▶ _Work required_
Return, word for word, only the lines of the data below that lie between the line with "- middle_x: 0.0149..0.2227" and the line with "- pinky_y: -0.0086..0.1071", those two lines included.

Provided records below:

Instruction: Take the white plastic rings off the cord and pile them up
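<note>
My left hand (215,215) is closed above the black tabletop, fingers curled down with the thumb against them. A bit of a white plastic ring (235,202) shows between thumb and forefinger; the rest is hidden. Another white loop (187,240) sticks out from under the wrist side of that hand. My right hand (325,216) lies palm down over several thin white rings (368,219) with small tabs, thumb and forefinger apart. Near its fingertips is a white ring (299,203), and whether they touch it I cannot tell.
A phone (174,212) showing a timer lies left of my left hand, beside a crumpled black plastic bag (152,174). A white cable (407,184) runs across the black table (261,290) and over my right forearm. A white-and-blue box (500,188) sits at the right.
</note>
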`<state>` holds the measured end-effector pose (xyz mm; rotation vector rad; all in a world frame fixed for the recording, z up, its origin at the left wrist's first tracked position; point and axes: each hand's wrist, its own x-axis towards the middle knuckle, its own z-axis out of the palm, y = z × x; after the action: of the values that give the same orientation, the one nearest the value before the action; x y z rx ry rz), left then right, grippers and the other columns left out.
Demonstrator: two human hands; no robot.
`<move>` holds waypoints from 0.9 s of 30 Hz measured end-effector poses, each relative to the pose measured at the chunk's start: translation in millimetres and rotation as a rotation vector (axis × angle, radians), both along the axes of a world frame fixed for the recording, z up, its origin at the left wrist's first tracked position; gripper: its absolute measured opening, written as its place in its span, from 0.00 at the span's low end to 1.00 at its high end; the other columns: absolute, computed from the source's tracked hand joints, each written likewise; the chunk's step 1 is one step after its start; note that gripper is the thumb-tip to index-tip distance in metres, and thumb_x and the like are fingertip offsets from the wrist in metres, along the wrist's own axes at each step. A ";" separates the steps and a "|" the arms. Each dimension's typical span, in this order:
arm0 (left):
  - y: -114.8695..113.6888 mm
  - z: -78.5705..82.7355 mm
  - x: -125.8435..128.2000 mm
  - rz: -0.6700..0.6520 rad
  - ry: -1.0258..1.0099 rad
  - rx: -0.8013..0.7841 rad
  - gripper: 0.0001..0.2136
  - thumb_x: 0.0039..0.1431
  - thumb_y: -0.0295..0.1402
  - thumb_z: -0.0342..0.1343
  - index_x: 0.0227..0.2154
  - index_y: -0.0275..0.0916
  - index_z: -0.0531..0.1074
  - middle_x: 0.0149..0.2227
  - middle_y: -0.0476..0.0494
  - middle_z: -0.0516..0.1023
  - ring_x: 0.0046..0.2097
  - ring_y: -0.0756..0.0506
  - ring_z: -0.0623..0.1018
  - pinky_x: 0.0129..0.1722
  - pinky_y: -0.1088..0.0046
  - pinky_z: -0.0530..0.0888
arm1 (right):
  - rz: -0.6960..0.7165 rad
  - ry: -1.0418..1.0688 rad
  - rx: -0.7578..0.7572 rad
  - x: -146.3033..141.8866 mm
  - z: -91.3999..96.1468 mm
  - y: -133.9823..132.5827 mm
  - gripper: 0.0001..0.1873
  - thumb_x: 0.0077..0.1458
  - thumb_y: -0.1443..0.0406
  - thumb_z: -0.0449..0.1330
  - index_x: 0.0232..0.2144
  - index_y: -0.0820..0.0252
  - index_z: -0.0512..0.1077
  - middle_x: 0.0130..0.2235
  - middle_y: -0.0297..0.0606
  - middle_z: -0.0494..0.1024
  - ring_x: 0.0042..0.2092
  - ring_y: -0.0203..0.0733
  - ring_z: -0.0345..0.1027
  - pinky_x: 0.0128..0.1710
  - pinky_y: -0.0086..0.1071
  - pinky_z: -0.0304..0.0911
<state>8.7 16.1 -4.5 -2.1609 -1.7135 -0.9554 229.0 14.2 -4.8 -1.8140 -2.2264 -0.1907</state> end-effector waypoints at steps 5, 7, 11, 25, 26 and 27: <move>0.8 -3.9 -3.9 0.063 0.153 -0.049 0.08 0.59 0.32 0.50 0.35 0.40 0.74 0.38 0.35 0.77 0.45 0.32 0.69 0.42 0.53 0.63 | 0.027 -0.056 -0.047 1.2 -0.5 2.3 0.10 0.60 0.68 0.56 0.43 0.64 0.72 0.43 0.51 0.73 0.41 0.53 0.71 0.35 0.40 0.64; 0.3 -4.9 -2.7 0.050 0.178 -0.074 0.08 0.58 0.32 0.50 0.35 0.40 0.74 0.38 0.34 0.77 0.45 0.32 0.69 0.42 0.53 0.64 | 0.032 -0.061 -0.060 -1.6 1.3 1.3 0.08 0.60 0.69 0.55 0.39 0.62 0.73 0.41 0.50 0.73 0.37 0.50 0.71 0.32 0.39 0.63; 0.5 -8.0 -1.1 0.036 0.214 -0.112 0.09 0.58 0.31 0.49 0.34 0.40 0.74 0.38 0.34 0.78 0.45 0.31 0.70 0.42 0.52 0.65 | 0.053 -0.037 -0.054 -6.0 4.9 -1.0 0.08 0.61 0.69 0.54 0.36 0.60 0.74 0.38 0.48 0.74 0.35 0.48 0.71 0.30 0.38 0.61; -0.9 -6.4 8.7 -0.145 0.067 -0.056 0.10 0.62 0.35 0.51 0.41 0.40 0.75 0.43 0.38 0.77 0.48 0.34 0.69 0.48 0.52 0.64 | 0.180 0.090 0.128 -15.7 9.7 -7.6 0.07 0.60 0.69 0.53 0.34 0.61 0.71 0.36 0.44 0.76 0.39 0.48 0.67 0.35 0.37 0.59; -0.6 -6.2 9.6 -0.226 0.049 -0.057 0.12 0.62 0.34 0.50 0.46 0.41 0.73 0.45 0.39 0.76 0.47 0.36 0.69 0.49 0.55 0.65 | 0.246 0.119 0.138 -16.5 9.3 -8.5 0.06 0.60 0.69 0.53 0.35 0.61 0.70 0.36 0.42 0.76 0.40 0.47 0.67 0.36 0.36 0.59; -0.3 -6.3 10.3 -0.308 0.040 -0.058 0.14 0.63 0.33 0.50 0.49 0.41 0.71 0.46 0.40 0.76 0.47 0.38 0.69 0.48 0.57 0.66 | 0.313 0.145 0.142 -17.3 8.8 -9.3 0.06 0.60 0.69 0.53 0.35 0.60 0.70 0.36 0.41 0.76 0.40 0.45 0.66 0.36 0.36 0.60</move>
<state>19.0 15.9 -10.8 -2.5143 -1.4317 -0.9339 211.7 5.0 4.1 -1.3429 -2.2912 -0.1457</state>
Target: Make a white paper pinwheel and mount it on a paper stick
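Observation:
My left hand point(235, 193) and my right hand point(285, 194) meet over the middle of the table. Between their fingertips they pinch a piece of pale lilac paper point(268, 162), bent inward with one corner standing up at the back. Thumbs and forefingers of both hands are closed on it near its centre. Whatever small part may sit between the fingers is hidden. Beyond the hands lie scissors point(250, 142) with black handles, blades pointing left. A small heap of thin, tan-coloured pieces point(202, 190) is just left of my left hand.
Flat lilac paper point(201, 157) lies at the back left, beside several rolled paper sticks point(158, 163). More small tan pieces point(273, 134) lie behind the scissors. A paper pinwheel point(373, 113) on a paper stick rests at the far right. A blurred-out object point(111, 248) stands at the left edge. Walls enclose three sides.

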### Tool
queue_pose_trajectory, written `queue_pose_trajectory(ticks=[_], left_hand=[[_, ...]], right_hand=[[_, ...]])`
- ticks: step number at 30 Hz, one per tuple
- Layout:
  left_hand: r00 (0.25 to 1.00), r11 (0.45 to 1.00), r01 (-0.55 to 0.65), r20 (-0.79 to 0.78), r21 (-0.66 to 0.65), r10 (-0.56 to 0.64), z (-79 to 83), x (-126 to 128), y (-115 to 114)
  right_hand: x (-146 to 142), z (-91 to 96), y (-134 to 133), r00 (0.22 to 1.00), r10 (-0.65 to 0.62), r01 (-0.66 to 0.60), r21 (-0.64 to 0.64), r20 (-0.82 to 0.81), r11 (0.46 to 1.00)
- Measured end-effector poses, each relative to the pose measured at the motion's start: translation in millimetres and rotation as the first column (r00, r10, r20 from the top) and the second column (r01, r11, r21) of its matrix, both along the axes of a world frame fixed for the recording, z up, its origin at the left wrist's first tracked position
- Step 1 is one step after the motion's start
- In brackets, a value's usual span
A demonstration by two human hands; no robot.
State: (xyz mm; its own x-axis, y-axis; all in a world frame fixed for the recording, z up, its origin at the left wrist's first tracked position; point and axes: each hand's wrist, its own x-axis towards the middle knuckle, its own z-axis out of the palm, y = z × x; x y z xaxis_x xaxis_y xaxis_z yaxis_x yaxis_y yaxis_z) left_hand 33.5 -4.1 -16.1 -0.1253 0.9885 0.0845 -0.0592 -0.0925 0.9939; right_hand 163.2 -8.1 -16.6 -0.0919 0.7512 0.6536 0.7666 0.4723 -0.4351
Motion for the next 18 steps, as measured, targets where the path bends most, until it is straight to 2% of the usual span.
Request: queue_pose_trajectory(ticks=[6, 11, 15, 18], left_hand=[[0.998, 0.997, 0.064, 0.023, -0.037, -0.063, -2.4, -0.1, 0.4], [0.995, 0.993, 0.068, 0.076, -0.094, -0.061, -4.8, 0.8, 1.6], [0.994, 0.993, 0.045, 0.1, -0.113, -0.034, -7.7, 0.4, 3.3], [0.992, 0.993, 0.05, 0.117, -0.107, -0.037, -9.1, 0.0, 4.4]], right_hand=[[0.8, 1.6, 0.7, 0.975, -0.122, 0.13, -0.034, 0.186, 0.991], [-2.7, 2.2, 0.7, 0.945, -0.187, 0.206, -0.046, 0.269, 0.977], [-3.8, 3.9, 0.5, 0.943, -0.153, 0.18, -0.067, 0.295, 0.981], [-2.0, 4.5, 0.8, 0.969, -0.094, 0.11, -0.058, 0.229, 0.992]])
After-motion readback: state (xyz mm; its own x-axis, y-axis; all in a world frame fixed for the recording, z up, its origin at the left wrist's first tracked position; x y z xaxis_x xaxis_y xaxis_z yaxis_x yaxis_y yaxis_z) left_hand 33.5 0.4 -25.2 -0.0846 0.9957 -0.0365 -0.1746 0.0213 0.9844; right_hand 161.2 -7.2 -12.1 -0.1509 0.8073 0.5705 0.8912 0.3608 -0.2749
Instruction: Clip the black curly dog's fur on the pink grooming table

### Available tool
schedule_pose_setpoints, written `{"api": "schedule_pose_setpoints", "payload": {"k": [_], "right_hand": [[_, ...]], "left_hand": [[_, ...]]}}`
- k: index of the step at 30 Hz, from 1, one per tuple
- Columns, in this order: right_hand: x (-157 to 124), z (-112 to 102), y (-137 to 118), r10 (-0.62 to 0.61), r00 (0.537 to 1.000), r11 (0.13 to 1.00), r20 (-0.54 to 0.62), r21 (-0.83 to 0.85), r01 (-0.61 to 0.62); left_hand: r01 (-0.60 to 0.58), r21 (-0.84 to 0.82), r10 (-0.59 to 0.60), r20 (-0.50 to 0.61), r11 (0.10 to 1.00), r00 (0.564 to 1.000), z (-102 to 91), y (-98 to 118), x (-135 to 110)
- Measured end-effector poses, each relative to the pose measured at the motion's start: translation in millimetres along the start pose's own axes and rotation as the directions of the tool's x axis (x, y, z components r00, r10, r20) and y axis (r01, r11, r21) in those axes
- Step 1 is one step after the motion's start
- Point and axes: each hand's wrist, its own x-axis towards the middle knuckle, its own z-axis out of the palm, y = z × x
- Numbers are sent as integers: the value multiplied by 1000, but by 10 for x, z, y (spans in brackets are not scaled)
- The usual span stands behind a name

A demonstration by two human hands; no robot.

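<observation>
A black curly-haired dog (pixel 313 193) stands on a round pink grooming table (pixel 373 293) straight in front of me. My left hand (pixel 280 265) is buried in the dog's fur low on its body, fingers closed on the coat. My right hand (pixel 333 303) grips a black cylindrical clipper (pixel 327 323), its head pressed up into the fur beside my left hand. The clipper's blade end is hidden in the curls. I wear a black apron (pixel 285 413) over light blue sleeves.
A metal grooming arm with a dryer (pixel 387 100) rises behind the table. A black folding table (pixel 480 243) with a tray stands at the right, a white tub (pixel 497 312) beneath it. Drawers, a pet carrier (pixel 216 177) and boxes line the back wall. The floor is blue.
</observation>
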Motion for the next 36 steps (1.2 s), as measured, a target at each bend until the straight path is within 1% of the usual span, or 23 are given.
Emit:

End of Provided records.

▶ _Exercise result_
  - middle_x: 0.0149..0.2227
  - middle_y: -0.0476..0.0494
  - middle_z: -0.0516..0.1023
  - ring_x: 0.0046..0.2097
  - ring_y: -0.0756..0.0506
  - ring_z: -0.0623..0.1018
  - pinky_x: 0.0129..0.1722
  - pinky_y: -0.1088..0.0046
  - pinky_z: -0.0530..0.0888
arm1 (right):
  - rz: -0.6960..0.7165 rad
  - ry: -1.0418..1.0688 rad
  - rx: -0.7578..0.7572 rad
  - x: -146.3033..141.8866 mm
  - z: -91.3999..96.1468 mm
  - y: -133.9823..132.5827 mm
  - gripper: 0.0001..0.1873
  - thumb_x: 0.0077..0.1458
  - thumb_y: -0.1443..0.0406
  - thumb_z: -0.0449..0.1330
  - index_x: 0.0232..0.2144
  - index_y: -0.0820..0.0252
  - index_z: -0.0512..0.1077
  - middle_x: 0.0130..0.2235
  - middle_y: -0.0297..0.0606
  - middle_z: -0.0494..0.1024
  - ring_x: 0.0042..0.2092
  - ring_y: -0.0203..0.0733
  - ring_z: -0.0345..0.1027
  - pinky_x: 0.0128..0.1710
  - pinky_y: -0.0086..0.1071

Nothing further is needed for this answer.